§ TASK INSTRUCTIONS: The reply must consist of the lines from the first line of the records through the line containing "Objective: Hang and", copied exactly, with every picture omitted.

**** WORKING DATA ****

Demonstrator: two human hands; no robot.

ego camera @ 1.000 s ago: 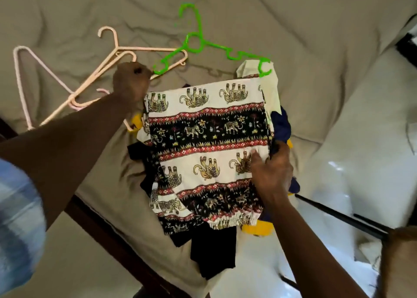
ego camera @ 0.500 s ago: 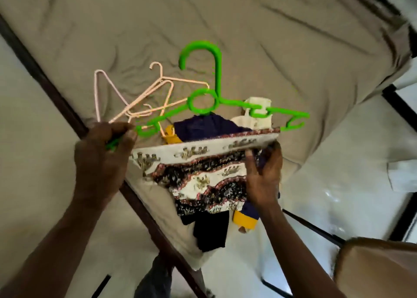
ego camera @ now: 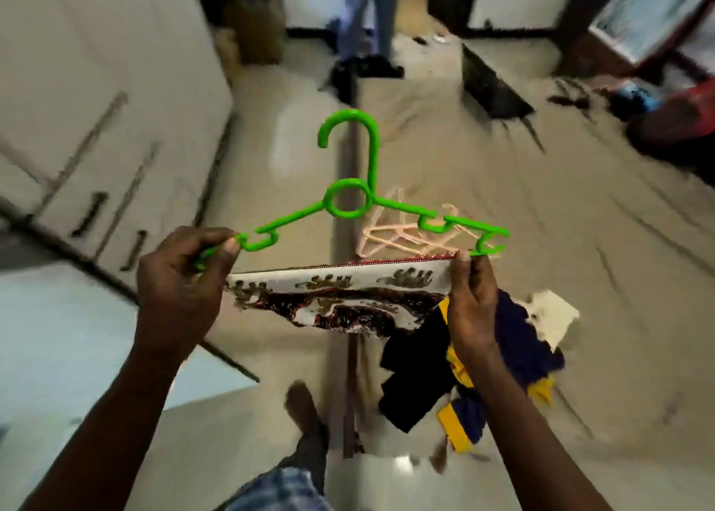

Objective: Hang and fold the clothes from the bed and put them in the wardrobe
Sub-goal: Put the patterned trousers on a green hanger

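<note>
I hold a green plastic hanger [ego camera: 350, 203] up in front of me, hook pointing up. An elephant-print garment [ego camera: 340, 294] hangs folded beneath it. My left hand [ego camera: 182, 290] pinches the hanger's left end together with the garment's left edge. My right hand [ego camera: 470, 301] grips the garment's right edge just under the hanger's right end. On the bed [ego camera: 580, 239] below lie a navy and yellow garment [ego camera: 514, 355], a black garment [ego camera: 414, 375] and a white cloth [ego camera: 553, 313].
Several pale pink hangers [ego camera: 398, 235] lie on the bed behind the green one. The white wardrobe [ego camera: 96, 104] with dark handles stands at the left. Another person's legs [ego camera: 367, 19] are at the far end of the room. My foot [ego camera: 305, 414] is on the floor.
Both hands have lifted the hanger and the printed garment off the bed. My view has swung away from the bed toward the wardrobe side and the room.
</note>
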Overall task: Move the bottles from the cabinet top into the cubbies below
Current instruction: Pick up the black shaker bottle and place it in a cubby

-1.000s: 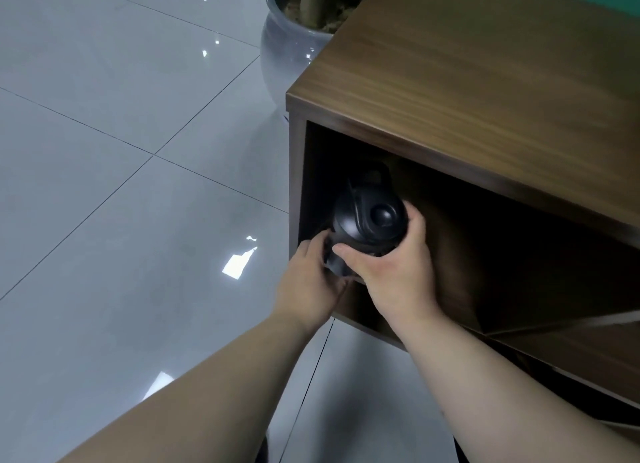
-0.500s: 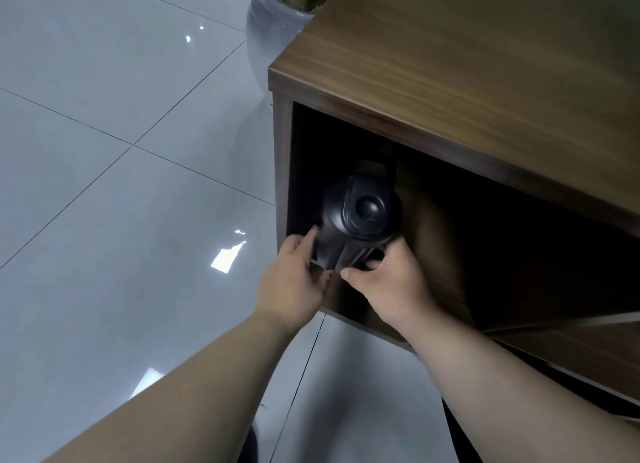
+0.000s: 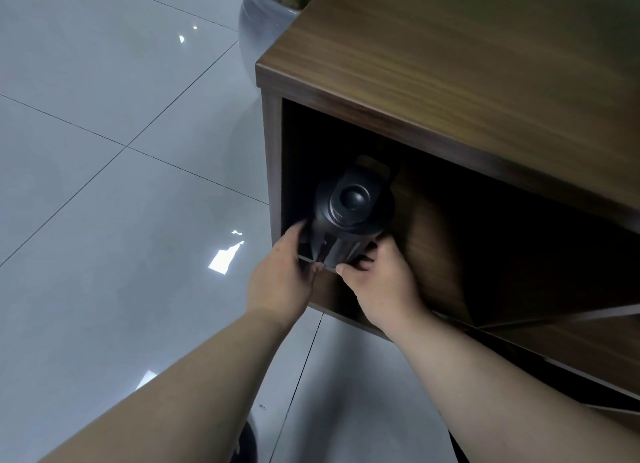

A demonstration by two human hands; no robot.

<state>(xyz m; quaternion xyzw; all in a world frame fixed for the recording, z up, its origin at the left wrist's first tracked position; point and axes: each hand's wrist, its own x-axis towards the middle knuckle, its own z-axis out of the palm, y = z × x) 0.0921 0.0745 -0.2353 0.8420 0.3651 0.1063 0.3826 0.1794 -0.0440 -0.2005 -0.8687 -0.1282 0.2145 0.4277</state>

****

§ COMPLETED TASK:
Demonstrator: two human hands; no robot.

ego camera @ 1.000 s ago: 
ego camera @ 0.500 s ago: 
ego camera @ now: 

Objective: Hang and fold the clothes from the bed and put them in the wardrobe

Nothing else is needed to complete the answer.